Kita sebut saja beliau
dr. S. dr. S ini cukup baik, tapi jelas berbeda dengan dokter yang biasa kami
kunjungi. Sayapun sudah menyiapkan diri bahwa nggak akan terjadi banyak
diskusi. Karakter dokter memang macam-macam, sah-sah aja, tapi kadang bisa jadi
hal yang vital. Karena itu saya ingin berbagi tentang dokter-dokter yang pernah
saya (kami) kunjungi.
Pertama, dr. Ani
Nama lengkapnya Triani
Ismelia. Beliau sebenarnya dokter kandungan saya yang kedua, tapi berhubung
saya hanya mengunjungi dokter pertama sebanyak satu kali, saya nggak bisa
cerita banyak. Nama dokter pertama tersebut dr. Valeria (kalau nggak salah).
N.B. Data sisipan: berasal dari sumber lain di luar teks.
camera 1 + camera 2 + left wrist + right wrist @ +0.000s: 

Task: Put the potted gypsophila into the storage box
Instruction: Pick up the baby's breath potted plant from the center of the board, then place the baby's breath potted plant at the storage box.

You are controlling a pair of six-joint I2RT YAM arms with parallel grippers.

Orangnya cukup baik dan ramah. Santai, nggak banyak pantangan, dan nggak bikin
ibu hamil anak pertama seperti saya parnoan. Oke, balik ke dr. Ani. Yang paling
saya suka dari dr. Ani ini adalah… cantik dan modis!! Hehe. Orangnya juga ramah
dan perhatian. Yang penting harus siap dengan segambreng pertanyaan supaya sesi
konsultasinya nggak sia-sia. Hehe. Nggak banyak pantangan dan nggak banyak
nakutin nanti begini nanti begitu. Pada akhirnya saya harus berakhir dengan
C-Sectio, tapi karena indikasi medisnya cukup jelas, ya sudahlah.
Kedua, dr. U**nar
Bisa kelihatan yah…
Namanya aja udah saya samarkan. Pengalaman saya dengan dokter ini memang bikin
gondog. Sebagai dokter (yang dibayar lho), menurut saya beliau mestinya
memberikan saran-saran profesional yang tepat. Pertama, Ihya tidak disarankan
untuk imunisasi 0 bulan. Kedua, Ihya sempat ditawarkan susu formula (okay, ini
kebijakan RS ya, saya sebut saja RS JMC, supaya ortu juga jadi lebih
hati-hati). Ketiga, dr. U ini menyarankan pemberian antibiotik tanpa indikasi
infeksi bakteri yang jelas. Kalaupun ada indikasi yang jelas, YANG JELAS dia
tidak mengkomunikasikannya dengan baik kepada orangtua. Setelah tahu bahayanya
memberikan antibiotik tanpa indikasi infeksi bakteri yang jelas, rasanya saya
keseeel… banget. Not Recommended.
Ketiga, dr. Windy
dr. Windy ini kalau nggak
salah dokter umum, beliau praktek di Markas Sehat. Usianya sih kayaknya masih
muda. Pro imunisasi dan ASI. Dia sempat mengajari saya untuk latch-on yang
benar dan membantu saya untuk melihat bon RS satu per satu untuk memastikan
Ihya sudah diimunisasi atau belum. Hari itu adalah hari di mana kebutuhan saya
akan konsultasi dengan dokter mencapai standar yang baru. 30 menit (bahkan
lebih ya kayaknya) di ruangan, berdiskusi (sampai saya bingung mau nanya apa
lagi), dan yang paling penting pro ASI, pro Imunisasi, dan RUM.
Keempat, dr. Ian
Kalau yang ini, udah lah
ya… nggak usah diceritain lagi. She’s even better. Markas punya banyak pasien.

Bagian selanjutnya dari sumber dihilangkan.